Another unique aspect of I’m fine is the participation of the artist’s therapist, who has agreed to write a few phrases describing the artist’s mental state after sessions from September 2024 to September 2025. Arnold has not seen these notes, but they will be revealed at the opening of her exhibition, which she has said is “terrifying and vulnerable, but also feels incredibly important.” I’m fine has been an experiment to see if Arnold’s paintings reflect what she has going on, or if she has continued to mask her pain within her bright work. Arnold has found some pieces more outwardly reflective of her pain than usual, especially those with decaying figures like the decomposing Elmo plushie being overtaken by leaves in “December 2024” or the degraded baby doll in “June 2025”. However, other pieces still feel like they conceal Arnold’s pain such as the finale, “September 2025”. She imagined the last piece as being a joyful conclusion to a year of successful treatments, but instead Arnold frustratingly feels she is in the same place she was a year ago. So even if the colorful landscape of September does feel joyful, it is only because Arnold has returned to masking pain in her art. Creating I’m fine may not have been as cathartic as Arnold hoped, in fact it was hard and uncomfortable, but she still believes that hard things are worth trying.

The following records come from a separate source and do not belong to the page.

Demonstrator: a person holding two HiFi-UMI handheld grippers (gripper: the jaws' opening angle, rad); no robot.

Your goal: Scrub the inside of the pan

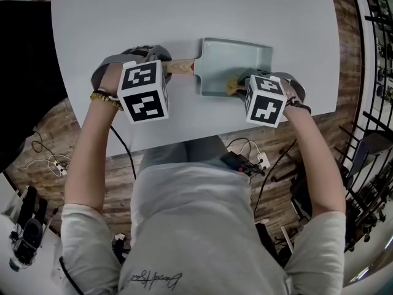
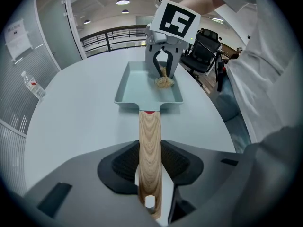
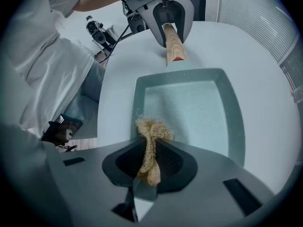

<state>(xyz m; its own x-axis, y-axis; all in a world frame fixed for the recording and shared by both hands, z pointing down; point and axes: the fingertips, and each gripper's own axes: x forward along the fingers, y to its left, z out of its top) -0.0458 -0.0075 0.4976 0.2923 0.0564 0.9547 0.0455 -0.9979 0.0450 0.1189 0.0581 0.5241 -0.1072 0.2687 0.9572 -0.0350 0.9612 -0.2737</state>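
White table with teal pan, office chair beyond

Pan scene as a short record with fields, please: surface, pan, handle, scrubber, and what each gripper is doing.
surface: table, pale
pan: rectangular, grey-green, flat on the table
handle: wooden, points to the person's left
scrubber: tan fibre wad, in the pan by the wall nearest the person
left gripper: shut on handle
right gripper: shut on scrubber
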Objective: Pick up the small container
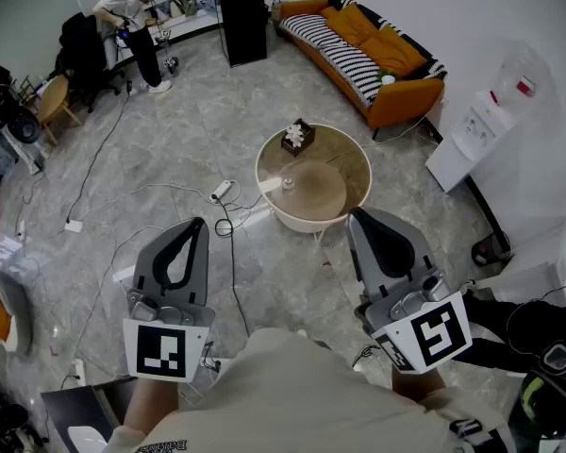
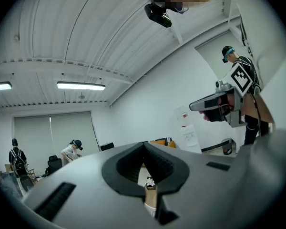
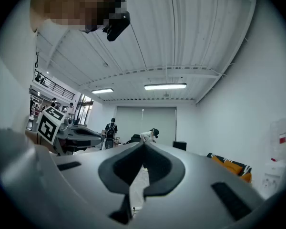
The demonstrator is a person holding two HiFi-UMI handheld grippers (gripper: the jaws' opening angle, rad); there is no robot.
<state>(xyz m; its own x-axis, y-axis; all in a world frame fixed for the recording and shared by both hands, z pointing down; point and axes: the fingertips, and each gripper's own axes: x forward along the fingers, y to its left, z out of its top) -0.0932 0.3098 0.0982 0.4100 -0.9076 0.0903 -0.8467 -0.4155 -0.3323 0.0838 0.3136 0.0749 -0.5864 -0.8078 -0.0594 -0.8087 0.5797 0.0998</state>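
Left gripper [image 1: 200,223] and right gripper [image 1: 352,213], both closed empty, hang over open floor [image 1: 283,272] before the table [image 1: 311,225].

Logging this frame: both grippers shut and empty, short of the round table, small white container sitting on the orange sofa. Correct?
No. The small white container stands on the round cream-rimmed table, not on the orange sofa, as the head view shows. The left gripper and right gripper are shut and empty, short of that table.
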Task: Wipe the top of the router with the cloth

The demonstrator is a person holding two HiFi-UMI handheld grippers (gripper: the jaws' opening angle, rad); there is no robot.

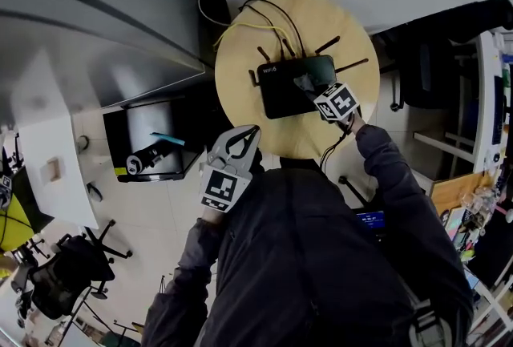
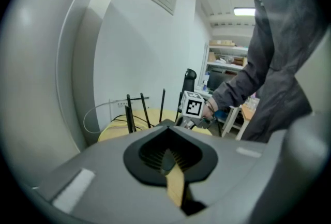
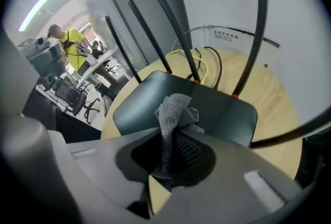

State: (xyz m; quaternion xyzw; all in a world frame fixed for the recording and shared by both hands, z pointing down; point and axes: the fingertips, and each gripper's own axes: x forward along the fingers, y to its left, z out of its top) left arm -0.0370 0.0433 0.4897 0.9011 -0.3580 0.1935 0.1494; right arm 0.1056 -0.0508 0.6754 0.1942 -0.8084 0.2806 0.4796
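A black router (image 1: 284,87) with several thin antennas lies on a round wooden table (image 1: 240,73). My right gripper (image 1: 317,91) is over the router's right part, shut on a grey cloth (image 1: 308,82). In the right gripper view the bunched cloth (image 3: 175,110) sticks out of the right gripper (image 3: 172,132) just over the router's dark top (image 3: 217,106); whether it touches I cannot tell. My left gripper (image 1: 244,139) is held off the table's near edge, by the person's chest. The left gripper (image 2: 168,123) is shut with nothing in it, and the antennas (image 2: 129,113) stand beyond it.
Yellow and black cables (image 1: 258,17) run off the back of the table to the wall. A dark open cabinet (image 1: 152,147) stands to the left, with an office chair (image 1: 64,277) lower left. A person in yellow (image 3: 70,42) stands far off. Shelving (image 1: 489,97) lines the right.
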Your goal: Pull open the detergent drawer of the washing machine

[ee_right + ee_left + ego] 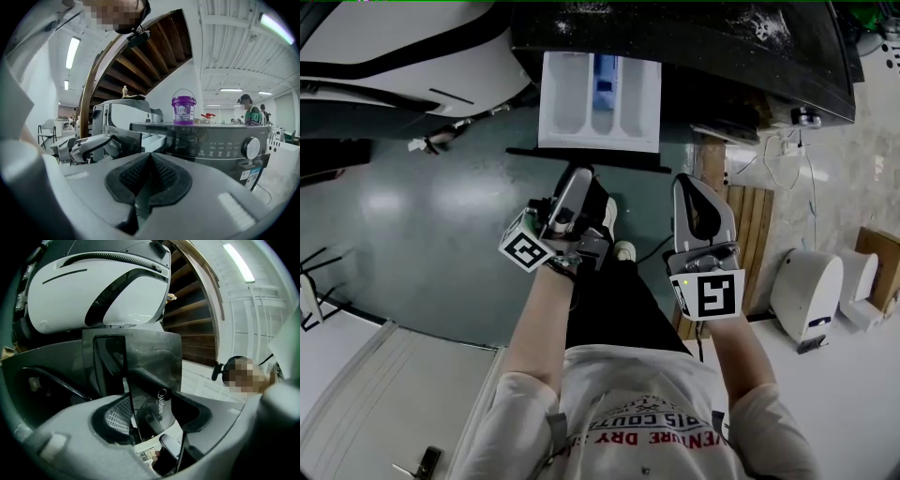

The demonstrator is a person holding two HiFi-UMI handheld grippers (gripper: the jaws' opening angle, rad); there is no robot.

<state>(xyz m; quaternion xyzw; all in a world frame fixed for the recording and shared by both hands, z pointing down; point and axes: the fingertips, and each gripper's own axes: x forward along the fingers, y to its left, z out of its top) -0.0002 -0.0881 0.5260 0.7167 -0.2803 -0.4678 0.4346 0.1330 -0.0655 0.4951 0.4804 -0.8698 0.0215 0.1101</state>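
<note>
The dark washing machine [694, 47] stands at the top of the head view. Its detergent drawer [600, 98] is pulled out and shows white compartments behind a dark front panel [581, 157]. My left gripper [578, 176] is at that panel. In the left gripper view the panel [150, 362] stands between the jaws, and the left gripper [150, 420] is shut on it. To the right of the drawer my right gripper [692, 187] is held shut with nothing in it; its pads [164, 173] meet. The right gripper view shows the drawer [140, 138] from the side.
A white machine [394, 47] stands to the left of the washer. A purple tub [183, 107] sits on the washer's top. Wooden slats [750, 225] and a white appliance [806, 291] are at the right. A person [251, 112] stands far behind.
</note>
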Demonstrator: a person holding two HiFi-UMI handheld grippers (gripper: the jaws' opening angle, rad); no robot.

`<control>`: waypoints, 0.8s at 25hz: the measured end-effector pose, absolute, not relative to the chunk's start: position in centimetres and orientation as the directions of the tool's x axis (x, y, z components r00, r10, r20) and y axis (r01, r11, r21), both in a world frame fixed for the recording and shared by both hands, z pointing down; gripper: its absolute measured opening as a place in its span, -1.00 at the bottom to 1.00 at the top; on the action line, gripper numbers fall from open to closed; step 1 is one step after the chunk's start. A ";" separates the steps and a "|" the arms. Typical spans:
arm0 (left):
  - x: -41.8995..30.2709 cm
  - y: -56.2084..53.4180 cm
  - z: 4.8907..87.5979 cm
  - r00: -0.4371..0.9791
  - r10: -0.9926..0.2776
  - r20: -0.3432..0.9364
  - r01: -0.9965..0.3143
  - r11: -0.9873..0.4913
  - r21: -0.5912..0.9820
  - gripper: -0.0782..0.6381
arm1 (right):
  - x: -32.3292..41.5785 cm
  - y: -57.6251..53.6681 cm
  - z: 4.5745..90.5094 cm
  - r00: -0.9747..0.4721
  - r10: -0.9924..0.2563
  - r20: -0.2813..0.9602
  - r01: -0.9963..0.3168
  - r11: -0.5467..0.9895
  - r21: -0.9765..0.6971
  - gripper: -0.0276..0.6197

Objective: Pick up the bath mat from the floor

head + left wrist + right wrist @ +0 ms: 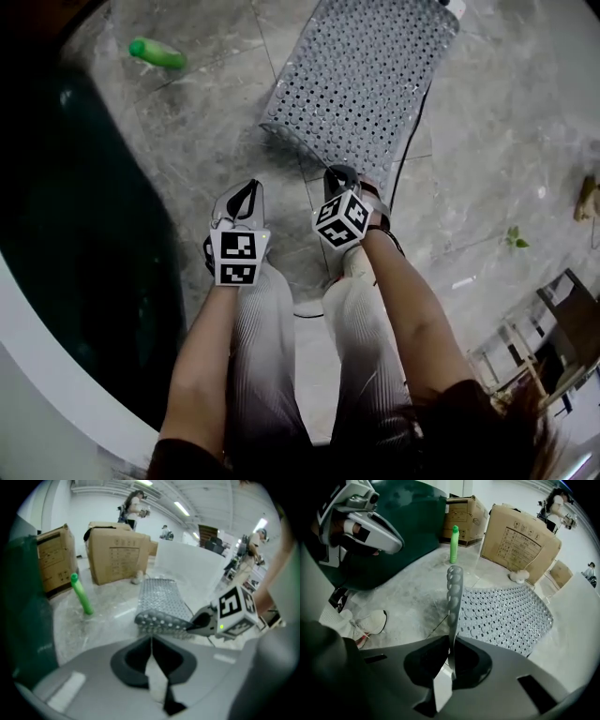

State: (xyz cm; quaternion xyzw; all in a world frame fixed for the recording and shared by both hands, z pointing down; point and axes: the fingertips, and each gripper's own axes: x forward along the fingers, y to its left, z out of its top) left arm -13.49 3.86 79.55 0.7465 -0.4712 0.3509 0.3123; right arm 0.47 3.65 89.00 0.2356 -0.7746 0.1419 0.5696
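Note:
The grey perforated bath mat [361, 80] lies on the marble floor ahead of me, its near edge lifted. My right gripper [339, 176] is shut on that near edge. In the right gripper view the edge stands up as a thin fold [453, 592] between the closed jaws [452, 641], and the rest of the mat [506, 616] spreads out to the right. My left gripper [246, 194] hangs just left of the right one, short of the mat. Its jaws [151, 641] are shut with nothing between them. From there I see the raised mat edge [161, 618] and the right gripper's marker cube [234, 611].
A green bottle [157, 53] lies on the floor at the far left. A dark green tub [75, 234] with a white rim fills the left side. Cardboard boxes [117, 550] stand behind the mat. A black cable [412, 131] runs along the mat's right side. My shoe [370, 623] is near.

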 end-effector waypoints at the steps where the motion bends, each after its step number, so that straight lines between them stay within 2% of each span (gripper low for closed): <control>1: -13.4 3.6 78.9 0.311 -0.484 0.818 -0.921 -0.365 0.135 -0.74 | 0.5 3.4 88.1 -0.242 -0.207 0.948 -0.534 0.844 0.048 -0.87; 20: -12.4 -2.7 63.3 0.329 -0.521 0.787 -0.912 -0.391 0.122 -0.75 | 3.4 -3.4 70.5 -0.246 -0.317 0.916 -0.583 0.803 0.121 -0.88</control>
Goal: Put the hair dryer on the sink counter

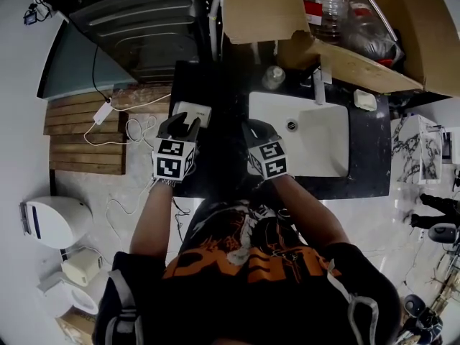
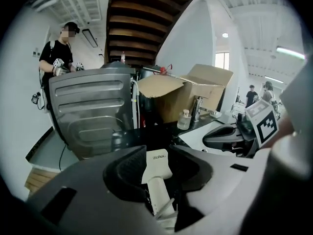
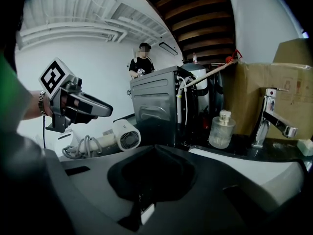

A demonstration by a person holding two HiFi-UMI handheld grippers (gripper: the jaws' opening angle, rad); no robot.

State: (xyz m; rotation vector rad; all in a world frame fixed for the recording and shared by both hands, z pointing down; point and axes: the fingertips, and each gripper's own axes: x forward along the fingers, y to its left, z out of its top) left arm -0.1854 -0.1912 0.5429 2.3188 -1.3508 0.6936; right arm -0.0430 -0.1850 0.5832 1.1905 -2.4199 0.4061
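Left claw (image 1: 185, 126): closing around the hair dryer (image 2: 157, 166), not pinching yet.
Right claw (image 3: 155, 150): clenched, empty.
Grip: I'm centring on the handle (image 2: 159, 196), minding its cord (image 3: 78, 148).

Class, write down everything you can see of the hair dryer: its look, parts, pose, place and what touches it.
The hair dryer is white, smooth plastic by its look: a short barrel with a round slatted grille, small grey lettering, and a straight handle. It lies flat on the dark counter, left of the sink, its pale cable bunched by the handle end. The left gripper hovers over it, jaws closing, seemingly clear of it with nothing gripped.
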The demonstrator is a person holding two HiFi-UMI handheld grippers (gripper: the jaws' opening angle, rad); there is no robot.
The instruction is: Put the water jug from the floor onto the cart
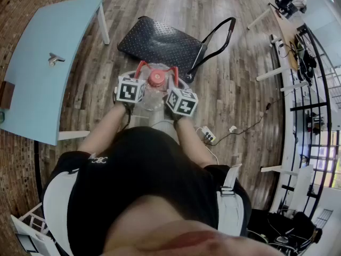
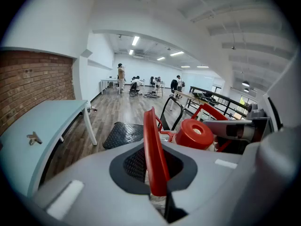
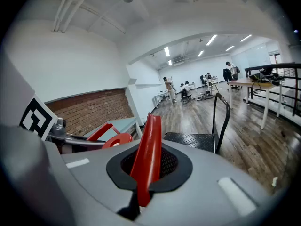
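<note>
Centre frame: water jug point(image 1: 155, 87), red handles point(image 2: 151, 140) clamped by left gripper point(image 2: 158, 175) and right gripper point(image 3: 145, 175), best kept level, lowered squarely onto cart point(image 1: 160, 41).

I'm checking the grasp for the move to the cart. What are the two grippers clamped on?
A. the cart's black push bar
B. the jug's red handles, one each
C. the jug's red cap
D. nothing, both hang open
B: the left gripper is shut on a red handle of the water jug, and the right gripper is shut on the other red handle.
</note>
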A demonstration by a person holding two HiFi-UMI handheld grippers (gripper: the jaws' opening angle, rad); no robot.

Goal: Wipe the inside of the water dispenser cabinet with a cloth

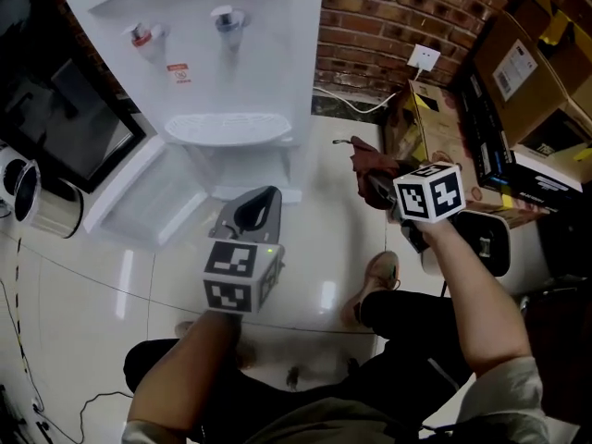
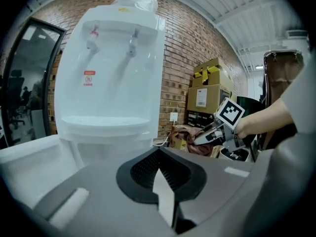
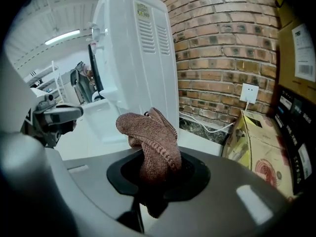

Arnold hopes that her artwork will contribute to the conversation on mental health. From her art, you may discover that you don’t always know what is going on in people’s lives. People may not outwardly admit to their feelings, even an honest person like Arnold unintentionally hides her pain in her upbeat demeanor. View her meaningful exhibition, I’m fine, at Jackson Junge Gallery January 12th – March 1st, 2026. The gallery will be holding the exhibition’s opening reception on Friday, January 16th, from 6pm - 9pm, free and open to the public. It is curated by Owner Chris Jackson, Gallery Director Kaitlyn Miller and Assistant Gallery Director Kristen Arcus.